My initial post wasn't so much questioning you guys as much as it was just about bringing up some more things to think about for anyone else who may be following along. This is one of the more interesting topics that I've seen brought up around here in a while.
Quill, it really depends on the application. Two part cements will not inhibit crazing if the base material is under tension. The best way to prevent crazing is to ensure your material is of the correct thickness to begin with for the tank size and that it is machined properly by not inducing internal stress into the material. Very often this is done by maintaining the proper feed rate and keeping the cutter head (blade or bit) cool.
Typically, IMO Ive seen machining stress not go more than .060 into the material and can be removed by light scraping. How can you check this before bonding. Some will cringe at what Im going to say but it works well if done properly. Wiping a freshly machined edge with denatured alcohol (normally you keep alcohol away from acrylic) will instanly reveal internal stress as crazing, if it crazes you scrape it down and repeat the process before bonding until you have a straight edge that dosent craze when wiped.
About annealing and crazing, think of it this way, if you were to strike the plastic hard enough to cause a dent in the material, it will naturally want to try to return to a relaxed state.
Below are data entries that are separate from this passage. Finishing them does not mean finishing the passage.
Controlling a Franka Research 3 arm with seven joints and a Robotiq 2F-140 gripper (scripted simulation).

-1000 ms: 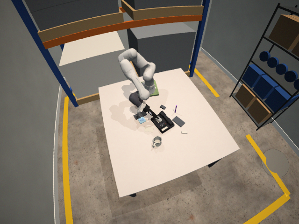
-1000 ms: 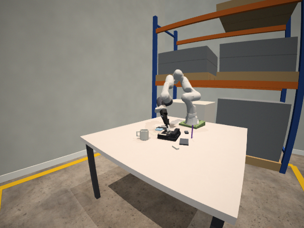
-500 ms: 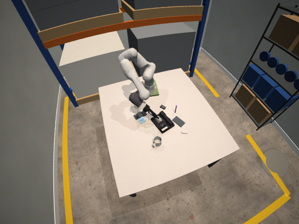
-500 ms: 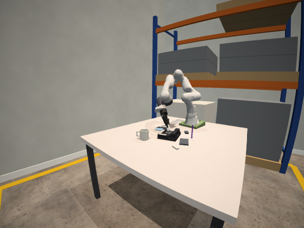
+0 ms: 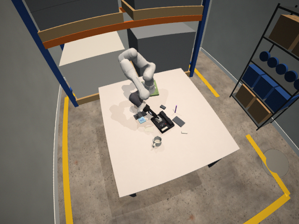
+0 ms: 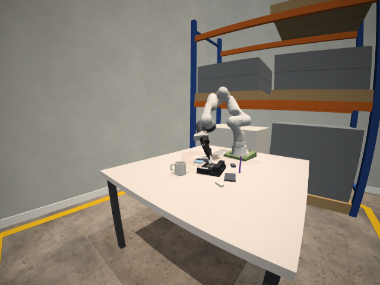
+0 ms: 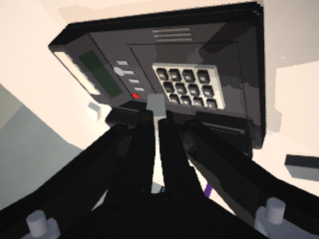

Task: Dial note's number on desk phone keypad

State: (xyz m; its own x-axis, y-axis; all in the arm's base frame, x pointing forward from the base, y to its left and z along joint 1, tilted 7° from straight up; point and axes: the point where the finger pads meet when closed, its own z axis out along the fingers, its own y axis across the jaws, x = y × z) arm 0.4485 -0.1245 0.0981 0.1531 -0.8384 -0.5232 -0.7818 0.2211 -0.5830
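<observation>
The black desk phone point(image 5: 164, 124) point(image 6: 214, 171) point(image 7: 125, 55) lies mid-table, with its handset point(image 5: 168, 118) in the cradle. Its pale keypad point(image 7: 188, 85) with dark keys fills the middle of the wrist view. My gripper point(image 5: 157, 117) point(image 6: 210, 161) point(image 7: 157, 107) is shut with nothing between the fingers. Its joined tips slant down over the phone's face, just beside the keypad's corner and near a small red button point(image 7: 136, 96). A blue note point(image 5: 142, 119) point(image 6: 198, 161) lies on the table left of the phone, partly under the arm.
A grey mug point(image 5: 157, 141) point(image 6: 179, 168) stands in front of the phone, with a cream paper point(image 5: 148, 129) between them. A grey pad point(image 5: 178, 121) point(image 6: 230, 177), a purple pen point(image 5: 175, 108) point(image 6: 240, 164), a small dark block point(image 5: 162, 106) point(image 7: 301, 166) and a white eraser point(image 5: 184, 132) lie to the right.
</observation>
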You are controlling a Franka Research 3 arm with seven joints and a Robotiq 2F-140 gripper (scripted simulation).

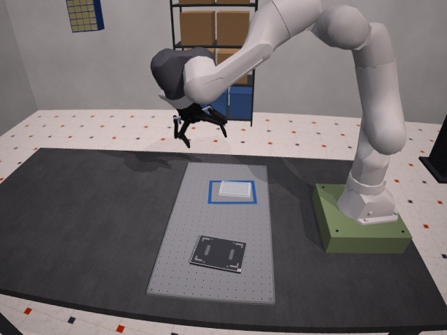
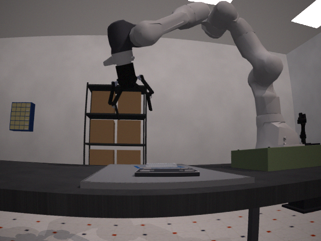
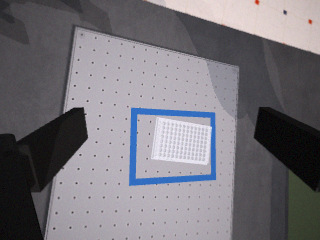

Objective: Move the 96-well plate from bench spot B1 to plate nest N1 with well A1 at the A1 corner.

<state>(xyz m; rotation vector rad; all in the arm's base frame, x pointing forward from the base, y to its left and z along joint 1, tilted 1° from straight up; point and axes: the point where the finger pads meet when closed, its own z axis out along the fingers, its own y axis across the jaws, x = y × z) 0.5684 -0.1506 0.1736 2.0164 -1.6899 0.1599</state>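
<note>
The gripper (image 1: 200, 134) hangs high above the far end of the bench with its fingers spread wide and nothing between them. Below it, the white 96-well plate (image 1: 235, 188) lies flat inside the blue-outlined spot B1 (image 1: 232, 202) on the far part of the grey perforated board (image 1: 180, 230). Nearer on that board sits the dark plate nest N1 (image 1: 218, 252), turned slightly askew, with pale corner locators; a small light mark at its near right corner is too small to read.
</note>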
Internal tension / stress is often imparted during machining by not keeping the blade or bit cool or by dull bits, acrylic is hard and dulls cutters quickly. When the joint is bonded with unrelieved internall stress this stress gets sealed in. It has to go somewhere, temps and humidity play a role in this also. As the material tries to rebound to it's natural state (equilibrium if you will) it is manifested as very small hairline fractures within the material i.e joint line. This is why you typically see crazing along machined joint lines or areas that have been thermoformed that havent been allowed to cool in increments allowing the molecules to re-align properly. The stored energy has to go somewhere. The process of annealing heats the material allowing it to expand to a relaxed state and then cooling it in increments over time. Kind of like soaking sore muscles in a hot tub. LOL
Something else to consider. Really large public tanks are often comprised of joining multiple panels together on site using 2 part polymerizable cements. Many are not annealed before joining because the sheets/panels are still too large for most annealing ovens unless your dealing with Reynolds or a small handful of others. The reason they can do this is because of the care taken when machining the edges. If no internal stress is imparted into the base material there is no reason to anneal. Remember, annealing is done to relieve internal stress prior to bonding. 2 part cement mfgs recommend this because it's the only stuff to use for the thicker material on the big tanks and these edges are often heavily machined (i.e beveled) which creates the potential for internal stress and thus a requirement for annealing. No stress = no annealing.
Sorry for the long winded answer. The shorter version is a simple no.